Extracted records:
+-------+

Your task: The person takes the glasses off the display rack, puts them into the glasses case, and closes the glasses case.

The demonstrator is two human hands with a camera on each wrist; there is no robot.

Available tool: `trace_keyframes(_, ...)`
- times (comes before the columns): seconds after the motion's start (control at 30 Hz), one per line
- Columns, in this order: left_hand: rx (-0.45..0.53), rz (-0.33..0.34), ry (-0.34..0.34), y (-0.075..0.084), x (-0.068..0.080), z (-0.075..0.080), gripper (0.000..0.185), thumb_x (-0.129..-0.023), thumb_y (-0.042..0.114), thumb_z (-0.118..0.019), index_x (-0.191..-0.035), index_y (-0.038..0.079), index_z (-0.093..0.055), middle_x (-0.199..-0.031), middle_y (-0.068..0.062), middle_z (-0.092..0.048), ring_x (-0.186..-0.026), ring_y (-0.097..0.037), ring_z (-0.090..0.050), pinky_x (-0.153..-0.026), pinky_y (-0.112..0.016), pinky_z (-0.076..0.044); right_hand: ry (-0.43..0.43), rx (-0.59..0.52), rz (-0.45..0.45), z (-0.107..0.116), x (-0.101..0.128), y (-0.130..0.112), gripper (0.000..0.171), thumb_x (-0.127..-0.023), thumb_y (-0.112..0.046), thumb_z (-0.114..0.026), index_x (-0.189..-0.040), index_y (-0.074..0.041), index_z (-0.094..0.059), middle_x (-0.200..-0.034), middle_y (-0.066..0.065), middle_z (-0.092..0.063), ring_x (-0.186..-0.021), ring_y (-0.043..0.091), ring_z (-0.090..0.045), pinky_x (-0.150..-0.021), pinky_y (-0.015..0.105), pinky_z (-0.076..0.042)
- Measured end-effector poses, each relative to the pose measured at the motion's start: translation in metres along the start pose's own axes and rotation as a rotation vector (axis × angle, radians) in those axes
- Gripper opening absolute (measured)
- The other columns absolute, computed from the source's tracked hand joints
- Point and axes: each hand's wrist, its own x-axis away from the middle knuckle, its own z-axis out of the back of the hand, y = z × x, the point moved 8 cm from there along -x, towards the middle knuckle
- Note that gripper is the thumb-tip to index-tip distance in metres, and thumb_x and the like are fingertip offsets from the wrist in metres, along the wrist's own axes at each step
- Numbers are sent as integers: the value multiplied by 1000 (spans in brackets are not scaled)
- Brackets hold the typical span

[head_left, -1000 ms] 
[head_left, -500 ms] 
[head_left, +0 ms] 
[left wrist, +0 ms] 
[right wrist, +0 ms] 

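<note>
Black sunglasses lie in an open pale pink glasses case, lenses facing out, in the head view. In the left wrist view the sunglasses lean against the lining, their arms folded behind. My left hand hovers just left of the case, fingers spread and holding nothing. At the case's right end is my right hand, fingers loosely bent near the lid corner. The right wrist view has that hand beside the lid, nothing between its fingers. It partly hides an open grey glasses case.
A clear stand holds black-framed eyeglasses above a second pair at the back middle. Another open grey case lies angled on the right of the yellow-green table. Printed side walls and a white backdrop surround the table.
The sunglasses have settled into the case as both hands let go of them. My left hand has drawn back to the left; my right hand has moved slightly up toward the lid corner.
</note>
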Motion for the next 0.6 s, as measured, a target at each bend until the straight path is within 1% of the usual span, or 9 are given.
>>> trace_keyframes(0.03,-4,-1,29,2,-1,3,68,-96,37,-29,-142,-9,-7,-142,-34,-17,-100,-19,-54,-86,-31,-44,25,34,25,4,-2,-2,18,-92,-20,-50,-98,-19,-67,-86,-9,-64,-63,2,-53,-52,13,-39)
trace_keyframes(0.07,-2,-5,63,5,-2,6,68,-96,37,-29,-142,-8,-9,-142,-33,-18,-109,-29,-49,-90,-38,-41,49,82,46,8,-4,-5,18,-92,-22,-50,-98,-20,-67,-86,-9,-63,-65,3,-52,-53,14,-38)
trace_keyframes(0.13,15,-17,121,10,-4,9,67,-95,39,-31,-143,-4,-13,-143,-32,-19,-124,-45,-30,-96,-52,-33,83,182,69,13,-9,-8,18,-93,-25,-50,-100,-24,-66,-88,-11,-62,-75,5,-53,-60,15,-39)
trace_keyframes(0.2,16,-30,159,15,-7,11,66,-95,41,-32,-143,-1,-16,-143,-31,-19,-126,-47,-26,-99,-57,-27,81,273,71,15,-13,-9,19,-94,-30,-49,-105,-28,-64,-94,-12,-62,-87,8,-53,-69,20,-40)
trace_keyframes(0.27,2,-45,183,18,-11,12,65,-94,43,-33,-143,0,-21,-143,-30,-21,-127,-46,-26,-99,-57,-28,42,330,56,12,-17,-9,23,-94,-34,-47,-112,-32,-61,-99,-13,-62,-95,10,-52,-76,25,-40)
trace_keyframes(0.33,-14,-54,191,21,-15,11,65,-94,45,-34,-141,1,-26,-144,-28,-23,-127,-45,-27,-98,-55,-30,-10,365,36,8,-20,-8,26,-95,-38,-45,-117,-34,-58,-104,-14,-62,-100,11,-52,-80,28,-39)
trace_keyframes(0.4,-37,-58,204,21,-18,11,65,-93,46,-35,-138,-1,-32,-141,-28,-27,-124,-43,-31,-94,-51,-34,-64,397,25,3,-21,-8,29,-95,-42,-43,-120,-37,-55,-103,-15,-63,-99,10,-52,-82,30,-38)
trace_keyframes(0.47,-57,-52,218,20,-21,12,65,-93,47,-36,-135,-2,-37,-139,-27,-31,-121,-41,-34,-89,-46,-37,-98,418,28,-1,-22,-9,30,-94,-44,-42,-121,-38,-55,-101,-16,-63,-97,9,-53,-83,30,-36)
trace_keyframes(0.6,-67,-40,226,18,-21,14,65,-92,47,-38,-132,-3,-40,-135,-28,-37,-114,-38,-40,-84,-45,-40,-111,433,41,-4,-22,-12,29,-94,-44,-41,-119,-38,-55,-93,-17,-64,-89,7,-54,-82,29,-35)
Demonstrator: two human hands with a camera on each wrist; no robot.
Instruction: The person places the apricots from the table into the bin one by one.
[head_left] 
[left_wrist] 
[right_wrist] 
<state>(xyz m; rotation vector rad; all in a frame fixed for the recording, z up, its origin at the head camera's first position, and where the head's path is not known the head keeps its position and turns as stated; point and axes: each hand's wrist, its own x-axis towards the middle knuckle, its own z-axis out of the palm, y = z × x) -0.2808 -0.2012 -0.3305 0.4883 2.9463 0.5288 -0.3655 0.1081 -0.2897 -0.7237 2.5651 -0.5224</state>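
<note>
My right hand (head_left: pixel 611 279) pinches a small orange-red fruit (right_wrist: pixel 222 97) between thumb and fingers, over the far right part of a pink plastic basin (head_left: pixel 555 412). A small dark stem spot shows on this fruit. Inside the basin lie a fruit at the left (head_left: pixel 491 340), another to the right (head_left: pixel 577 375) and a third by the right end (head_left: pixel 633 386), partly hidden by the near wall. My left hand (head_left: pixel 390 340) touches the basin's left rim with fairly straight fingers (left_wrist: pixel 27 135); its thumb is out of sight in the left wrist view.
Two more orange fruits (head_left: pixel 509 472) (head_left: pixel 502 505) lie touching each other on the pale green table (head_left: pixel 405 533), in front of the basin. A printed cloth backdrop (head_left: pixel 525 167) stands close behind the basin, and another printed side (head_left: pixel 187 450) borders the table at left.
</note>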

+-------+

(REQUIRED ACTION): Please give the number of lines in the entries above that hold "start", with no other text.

(ANSWER TO THIS TASK): 2